Exercise brief: In the data below, which lines contain "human"? List them by copying each one.
[Records for processing Boundary: Start]
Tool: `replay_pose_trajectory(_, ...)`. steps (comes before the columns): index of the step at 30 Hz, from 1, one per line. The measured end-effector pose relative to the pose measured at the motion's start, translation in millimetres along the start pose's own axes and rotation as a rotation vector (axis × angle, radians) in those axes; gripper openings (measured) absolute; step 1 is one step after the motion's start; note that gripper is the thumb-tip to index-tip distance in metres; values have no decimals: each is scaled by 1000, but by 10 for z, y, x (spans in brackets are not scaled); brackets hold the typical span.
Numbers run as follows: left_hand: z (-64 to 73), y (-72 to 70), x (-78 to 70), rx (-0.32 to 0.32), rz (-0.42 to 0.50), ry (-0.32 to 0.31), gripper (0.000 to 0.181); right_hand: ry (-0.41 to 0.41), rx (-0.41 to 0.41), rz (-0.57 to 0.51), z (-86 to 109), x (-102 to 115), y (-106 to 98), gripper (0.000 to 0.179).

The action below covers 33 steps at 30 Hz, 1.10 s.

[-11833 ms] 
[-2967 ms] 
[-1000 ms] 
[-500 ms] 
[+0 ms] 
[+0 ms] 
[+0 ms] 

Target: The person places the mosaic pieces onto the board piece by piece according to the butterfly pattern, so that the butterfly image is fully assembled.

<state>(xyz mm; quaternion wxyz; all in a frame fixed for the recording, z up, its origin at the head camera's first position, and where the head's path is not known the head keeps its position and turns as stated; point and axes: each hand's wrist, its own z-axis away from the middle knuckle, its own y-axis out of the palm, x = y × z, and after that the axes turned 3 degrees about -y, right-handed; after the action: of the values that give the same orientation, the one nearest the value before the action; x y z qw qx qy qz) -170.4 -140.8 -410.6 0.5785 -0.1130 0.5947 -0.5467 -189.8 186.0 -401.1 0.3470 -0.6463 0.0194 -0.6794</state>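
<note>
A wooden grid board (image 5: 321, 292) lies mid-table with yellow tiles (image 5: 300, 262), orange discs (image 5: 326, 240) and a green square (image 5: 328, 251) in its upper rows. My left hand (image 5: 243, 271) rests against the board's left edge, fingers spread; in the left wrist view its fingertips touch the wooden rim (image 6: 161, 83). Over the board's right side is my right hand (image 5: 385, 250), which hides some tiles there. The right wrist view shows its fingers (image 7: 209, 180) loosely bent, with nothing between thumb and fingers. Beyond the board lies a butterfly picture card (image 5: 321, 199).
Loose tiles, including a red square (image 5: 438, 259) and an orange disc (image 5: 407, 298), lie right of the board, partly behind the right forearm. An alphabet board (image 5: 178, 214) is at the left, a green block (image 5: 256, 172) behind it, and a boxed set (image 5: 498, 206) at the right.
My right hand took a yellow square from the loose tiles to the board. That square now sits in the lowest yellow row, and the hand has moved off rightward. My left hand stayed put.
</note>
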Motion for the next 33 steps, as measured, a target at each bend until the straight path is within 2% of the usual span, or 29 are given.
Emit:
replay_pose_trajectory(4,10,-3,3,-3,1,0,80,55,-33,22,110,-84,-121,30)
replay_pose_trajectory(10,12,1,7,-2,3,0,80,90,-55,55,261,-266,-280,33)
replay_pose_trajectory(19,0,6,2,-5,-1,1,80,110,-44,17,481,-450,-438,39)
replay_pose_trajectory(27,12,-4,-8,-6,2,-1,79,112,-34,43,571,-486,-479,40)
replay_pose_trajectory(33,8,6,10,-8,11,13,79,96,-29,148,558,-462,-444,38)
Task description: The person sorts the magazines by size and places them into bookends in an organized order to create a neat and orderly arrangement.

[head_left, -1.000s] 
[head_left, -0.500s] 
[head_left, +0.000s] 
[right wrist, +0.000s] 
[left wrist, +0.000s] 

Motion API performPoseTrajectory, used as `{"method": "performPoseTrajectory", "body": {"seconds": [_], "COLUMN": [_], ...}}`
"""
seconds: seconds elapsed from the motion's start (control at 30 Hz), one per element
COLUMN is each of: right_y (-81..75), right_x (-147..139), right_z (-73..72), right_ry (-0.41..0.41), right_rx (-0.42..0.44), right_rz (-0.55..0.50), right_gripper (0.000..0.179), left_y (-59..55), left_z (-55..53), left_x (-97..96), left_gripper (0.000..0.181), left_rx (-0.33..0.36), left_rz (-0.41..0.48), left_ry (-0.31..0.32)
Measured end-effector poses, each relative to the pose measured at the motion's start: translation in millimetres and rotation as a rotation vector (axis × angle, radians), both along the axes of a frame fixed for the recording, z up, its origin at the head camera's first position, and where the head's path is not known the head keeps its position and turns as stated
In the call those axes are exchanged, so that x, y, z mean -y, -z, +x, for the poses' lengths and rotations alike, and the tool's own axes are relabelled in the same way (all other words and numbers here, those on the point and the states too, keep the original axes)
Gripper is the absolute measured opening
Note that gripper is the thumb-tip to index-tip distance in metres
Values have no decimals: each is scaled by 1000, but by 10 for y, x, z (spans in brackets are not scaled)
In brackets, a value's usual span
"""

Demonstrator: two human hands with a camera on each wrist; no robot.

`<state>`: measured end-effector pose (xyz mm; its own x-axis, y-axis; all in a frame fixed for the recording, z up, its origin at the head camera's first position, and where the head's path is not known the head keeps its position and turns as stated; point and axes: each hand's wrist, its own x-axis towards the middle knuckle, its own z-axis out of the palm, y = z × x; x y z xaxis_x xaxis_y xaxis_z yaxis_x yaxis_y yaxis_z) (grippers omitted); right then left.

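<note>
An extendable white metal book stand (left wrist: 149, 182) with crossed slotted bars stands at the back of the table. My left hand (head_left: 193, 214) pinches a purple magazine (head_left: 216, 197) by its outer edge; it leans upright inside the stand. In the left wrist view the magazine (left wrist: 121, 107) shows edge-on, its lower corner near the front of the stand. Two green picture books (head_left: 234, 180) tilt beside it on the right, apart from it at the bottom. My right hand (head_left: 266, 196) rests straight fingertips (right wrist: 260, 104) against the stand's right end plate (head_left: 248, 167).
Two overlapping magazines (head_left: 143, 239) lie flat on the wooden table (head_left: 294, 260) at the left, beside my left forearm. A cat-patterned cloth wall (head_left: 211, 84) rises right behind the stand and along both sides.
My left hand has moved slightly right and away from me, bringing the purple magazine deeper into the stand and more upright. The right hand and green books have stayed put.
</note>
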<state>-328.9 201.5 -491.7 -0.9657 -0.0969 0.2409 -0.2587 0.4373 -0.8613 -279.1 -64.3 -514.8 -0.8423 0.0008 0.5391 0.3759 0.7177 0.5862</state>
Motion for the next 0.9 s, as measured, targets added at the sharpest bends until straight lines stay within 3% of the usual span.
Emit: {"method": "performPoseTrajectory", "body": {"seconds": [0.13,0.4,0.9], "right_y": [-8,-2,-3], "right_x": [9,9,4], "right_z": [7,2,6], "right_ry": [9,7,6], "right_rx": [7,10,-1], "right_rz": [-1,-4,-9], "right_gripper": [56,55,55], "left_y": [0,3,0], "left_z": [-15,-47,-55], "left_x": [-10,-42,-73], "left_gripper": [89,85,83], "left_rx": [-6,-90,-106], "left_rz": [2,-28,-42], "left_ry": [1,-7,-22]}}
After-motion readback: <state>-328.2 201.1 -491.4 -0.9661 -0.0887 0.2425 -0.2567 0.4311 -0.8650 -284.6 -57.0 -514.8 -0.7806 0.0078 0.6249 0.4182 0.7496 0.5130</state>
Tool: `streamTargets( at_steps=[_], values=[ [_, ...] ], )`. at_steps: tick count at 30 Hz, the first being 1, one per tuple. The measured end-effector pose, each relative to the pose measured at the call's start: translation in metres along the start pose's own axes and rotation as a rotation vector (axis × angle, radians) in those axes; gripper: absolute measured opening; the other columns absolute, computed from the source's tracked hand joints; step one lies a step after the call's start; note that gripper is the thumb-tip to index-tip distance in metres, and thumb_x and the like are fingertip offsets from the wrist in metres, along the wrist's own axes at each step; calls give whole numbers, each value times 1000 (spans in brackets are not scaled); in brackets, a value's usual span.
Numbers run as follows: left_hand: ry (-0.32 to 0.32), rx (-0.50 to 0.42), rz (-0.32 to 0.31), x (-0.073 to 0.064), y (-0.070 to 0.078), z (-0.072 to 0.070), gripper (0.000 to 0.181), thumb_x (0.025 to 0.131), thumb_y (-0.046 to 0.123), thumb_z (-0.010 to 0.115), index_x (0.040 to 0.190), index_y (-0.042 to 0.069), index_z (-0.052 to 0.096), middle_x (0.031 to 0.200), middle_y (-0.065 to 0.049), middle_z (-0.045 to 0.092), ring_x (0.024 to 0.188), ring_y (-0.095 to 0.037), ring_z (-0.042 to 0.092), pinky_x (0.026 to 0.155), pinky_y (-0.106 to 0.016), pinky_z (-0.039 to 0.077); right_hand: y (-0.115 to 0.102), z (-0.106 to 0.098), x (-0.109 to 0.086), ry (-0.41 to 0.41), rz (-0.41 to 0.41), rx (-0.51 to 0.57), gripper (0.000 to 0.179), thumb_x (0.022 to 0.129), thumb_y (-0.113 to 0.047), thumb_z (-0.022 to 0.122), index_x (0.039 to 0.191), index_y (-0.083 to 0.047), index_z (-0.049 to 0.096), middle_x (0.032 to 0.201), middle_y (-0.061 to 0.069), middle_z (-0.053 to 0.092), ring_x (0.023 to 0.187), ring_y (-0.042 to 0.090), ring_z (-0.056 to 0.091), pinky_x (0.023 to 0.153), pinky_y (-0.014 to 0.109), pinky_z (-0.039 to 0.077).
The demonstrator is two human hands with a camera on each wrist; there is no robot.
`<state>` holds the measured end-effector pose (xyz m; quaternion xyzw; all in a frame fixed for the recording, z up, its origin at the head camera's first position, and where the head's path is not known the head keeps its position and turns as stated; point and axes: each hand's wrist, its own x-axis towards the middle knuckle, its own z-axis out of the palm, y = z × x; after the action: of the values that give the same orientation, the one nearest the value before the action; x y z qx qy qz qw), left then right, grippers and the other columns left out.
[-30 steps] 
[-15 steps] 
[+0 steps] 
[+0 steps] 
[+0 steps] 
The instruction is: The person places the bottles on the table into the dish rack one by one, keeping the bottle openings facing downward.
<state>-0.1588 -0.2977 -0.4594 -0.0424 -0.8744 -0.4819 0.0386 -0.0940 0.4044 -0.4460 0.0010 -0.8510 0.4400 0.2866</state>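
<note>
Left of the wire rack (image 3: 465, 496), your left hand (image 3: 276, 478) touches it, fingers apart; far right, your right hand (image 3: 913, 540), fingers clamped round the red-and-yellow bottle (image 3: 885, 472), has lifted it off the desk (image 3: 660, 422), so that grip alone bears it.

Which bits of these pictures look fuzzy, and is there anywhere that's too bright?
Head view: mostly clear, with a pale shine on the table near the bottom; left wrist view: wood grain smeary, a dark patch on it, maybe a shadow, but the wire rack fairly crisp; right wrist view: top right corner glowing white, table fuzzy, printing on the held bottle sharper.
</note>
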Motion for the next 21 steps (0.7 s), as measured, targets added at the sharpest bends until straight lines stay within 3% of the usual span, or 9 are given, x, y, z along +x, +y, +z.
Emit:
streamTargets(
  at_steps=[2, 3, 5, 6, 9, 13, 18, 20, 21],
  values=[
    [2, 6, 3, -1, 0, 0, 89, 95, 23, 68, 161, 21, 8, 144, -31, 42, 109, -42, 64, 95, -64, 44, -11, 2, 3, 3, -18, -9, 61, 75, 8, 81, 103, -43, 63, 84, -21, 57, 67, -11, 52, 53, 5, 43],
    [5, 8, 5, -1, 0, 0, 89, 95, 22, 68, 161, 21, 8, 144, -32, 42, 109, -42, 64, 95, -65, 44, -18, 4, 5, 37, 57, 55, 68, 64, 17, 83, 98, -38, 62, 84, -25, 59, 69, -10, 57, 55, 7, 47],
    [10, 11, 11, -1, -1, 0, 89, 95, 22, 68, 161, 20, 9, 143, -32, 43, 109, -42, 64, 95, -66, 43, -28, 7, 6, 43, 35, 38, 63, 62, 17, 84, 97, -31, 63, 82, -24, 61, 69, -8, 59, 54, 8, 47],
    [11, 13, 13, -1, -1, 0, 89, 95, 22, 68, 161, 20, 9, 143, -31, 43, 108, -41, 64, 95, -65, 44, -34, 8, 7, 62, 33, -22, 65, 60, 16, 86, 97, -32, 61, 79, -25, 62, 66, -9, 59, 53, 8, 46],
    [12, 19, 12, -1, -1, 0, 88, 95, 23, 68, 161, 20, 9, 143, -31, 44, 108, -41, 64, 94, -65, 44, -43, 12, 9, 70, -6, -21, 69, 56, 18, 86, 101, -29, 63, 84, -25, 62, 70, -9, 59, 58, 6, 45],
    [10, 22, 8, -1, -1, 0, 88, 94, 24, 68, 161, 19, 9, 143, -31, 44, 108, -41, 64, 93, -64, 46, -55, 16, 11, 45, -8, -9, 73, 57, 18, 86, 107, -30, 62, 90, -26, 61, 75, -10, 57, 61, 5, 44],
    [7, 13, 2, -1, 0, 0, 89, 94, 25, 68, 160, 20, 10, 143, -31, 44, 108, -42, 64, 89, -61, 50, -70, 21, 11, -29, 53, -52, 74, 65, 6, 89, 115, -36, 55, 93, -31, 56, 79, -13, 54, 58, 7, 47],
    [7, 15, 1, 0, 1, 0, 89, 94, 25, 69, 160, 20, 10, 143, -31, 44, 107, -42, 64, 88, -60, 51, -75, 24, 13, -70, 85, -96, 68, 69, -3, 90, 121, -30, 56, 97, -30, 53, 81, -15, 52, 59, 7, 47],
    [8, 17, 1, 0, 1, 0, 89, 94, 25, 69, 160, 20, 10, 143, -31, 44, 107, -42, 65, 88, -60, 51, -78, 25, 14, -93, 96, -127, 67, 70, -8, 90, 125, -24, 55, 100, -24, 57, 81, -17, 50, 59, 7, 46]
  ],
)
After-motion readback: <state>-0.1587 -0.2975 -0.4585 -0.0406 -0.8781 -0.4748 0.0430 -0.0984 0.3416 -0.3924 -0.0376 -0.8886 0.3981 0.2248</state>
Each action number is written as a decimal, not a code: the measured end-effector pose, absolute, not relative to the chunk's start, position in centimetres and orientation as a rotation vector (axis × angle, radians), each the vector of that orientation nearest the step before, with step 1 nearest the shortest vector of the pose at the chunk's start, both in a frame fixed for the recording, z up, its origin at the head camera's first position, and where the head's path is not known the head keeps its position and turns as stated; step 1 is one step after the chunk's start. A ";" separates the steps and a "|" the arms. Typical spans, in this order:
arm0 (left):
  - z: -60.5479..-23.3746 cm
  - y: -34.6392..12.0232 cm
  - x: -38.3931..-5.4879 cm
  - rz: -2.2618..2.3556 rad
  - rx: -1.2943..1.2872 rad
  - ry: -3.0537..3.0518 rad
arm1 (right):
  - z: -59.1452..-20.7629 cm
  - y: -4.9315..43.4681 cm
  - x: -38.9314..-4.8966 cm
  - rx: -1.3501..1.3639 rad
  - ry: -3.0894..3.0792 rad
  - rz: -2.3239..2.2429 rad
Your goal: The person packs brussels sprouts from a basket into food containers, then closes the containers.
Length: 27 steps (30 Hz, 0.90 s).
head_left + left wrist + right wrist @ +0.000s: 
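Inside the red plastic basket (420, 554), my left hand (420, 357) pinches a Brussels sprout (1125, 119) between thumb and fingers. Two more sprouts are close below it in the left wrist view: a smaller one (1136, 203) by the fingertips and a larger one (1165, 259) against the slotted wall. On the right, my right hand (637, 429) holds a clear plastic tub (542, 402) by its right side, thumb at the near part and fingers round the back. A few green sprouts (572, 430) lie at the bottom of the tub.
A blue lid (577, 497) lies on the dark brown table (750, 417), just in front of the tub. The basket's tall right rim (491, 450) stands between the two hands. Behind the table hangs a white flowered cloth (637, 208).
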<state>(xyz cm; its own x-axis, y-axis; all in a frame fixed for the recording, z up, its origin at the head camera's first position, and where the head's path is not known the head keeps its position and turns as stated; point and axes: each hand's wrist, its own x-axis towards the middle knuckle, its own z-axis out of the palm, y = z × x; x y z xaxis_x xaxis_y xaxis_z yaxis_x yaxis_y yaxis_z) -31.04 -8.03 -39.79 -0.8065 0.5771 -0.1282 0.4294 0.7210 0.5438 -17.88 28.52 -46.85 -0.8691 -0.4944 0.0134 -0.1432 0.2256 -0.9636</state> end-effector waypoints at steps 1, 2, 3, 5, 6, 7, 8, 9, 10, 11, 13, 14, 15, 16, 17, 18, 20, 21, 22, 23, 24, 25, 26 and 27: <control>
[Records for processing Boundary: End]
Answer space:
Demonstrator: two human hands with a camera on each wrist; no robot.
The demonstrator is two human hands with a camera on each wrist; there is no robot.

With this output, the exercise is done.